Sometimes I get to thinking about choices I’ve made when growing up. I think back when I was little and the trouble I’d given my parents. I think about situations I’ve been in requiring a tough choice in which I leaned on others for advice. I think about my future and how I’ll react when similar S
situations arise.
Being an adult means thinking for yourself. It means taking control of your situations and making the most of them. It means seeking out those things which are of most beneficial for you. It means to no longer rely on others to live your life.
Oftentimes we are presented tough situations which offer no apparent good or bad, right or wrong. We must decide for ourselves the path. These situations nobody can help with. Then there are other times when a war is waged between when we want and what we need. It is the latter that I think we find most difficult.

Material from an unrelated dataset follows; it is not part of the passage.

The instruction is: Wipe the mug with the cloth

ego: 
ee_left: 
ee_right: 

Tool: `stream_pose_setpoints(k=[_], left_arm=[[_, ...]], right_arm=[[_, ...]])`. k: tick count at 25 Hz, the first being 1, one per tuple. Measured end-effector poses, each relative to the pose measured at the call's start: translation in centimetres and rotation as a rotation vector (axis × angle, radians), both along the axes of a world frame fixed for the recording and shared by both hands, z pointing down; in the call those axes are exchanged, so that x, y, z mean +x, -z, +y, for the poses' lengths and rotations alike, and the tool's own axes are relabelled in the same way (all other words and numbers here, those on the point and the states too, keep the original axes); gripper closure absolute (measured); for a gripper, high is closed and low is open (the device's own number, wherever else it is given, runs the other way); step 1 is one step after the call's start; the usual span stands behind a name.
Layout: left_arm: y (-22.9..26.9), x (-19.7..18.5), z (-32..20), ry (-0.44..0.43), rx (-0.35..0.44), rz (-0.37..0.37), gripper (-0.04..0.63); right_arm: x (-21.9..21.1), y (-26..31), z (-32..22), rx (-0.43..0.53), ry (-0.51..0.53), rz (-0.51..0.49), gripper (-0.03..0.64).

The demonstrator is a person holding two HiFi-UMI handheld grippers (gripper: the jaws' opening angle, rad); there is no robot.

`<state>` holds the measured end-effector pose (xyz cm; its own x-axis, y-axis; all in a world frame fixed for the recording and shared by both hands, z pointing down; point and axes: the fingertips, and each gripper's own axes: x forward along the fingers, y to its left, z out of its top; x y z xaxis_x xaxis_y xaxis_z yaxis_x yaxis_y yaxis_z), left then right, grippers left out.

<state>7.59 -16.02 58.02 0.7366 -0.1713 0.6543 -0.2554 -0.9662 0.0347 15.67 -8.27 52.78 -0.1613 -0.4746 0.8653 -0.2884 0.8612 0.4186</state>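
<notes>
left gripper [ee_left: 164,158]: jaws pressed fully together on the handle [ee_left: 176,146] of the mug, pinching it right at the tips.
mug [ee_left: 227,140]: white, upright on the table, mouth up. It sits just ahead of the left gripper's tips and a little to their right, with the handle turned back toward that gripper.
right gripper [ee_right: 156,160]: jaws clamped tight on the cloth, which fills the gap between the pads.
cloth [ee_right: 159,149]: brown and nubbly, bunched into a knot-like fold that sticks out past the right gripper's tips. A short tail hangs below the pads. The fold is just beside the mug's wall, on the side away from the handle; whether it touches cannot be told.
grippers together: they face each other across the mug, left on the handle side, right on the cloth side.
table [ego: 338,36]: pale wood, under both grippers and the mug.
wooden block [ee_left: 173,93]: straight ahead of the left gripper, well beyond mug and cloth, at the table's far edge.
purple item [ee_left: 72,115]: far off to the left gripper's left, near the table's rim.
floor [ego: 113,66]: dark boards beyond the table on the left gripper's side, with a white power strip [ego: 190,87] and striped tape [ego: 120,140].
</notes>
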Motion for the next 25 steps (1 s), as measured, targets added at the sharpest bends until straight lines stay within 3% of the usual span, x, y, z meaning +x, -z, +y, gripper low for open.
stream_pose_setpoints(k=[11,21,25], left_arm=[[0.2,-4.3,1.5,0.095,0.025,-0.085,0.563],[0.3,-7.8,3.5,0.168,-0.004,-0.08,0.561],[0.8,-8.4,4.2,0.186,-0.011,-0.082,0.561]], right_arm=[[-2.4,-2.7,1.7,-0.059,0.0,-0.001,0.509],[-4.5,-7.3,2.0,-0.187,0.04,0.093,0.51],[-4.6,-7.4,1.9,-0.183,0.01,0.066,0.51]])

All to often what we desire trumps what is best; what we want outweighs what we need. The immediate positive is more appealing than the distant positive. The moment is more important than the lifetime.
It is hard to sacrifice things we care greatly about even if we know doing so will be better for us in the end. The multitude of christmas cookies my mother sent me, for example, are in no way healthy. Yet I crave them and many times more than a few. It’s hard to eat just one or two.
Or in relationships where the immediate fancy might not be best suited for long-term. And these, because of the emotional and physical attachments, are the hardest to problems to solve.
Happiness. We all desire to be happy and we all make decisions which increase that happiness. Nobody wants to live a life of incomplete happiness, even if that happiness is great. And nobody should have to.
We are all entitled to be as happy as we possibly can be. Each life is one shot at that happiness and every goal is meant to increase it. Many times women (and a few men) remain in relationships where they are not fully happy. This is not to say they are sad or unhappy, just that they are not fully happy. They, just as everyone, are entitled to seek fullfillment.
As you might know, I’m not a believer and the only faith I have is placed in two things: first in myself then not in anyone else. My life is made up of my choices, my actions, and my consequences, the result of which won’t send me to any heaven or hell rather into the ground or scattered elsewhere with the consequences of my life as a testament to my happiness and the happiness of others.
It is me; it is you who have final say of your life. Make choices which make you happy or make choices which don’t make you happy. In the end you are the only one who has to live with the choices you make. You can live happy or not.
“I have made my bed and so must I lie in it.”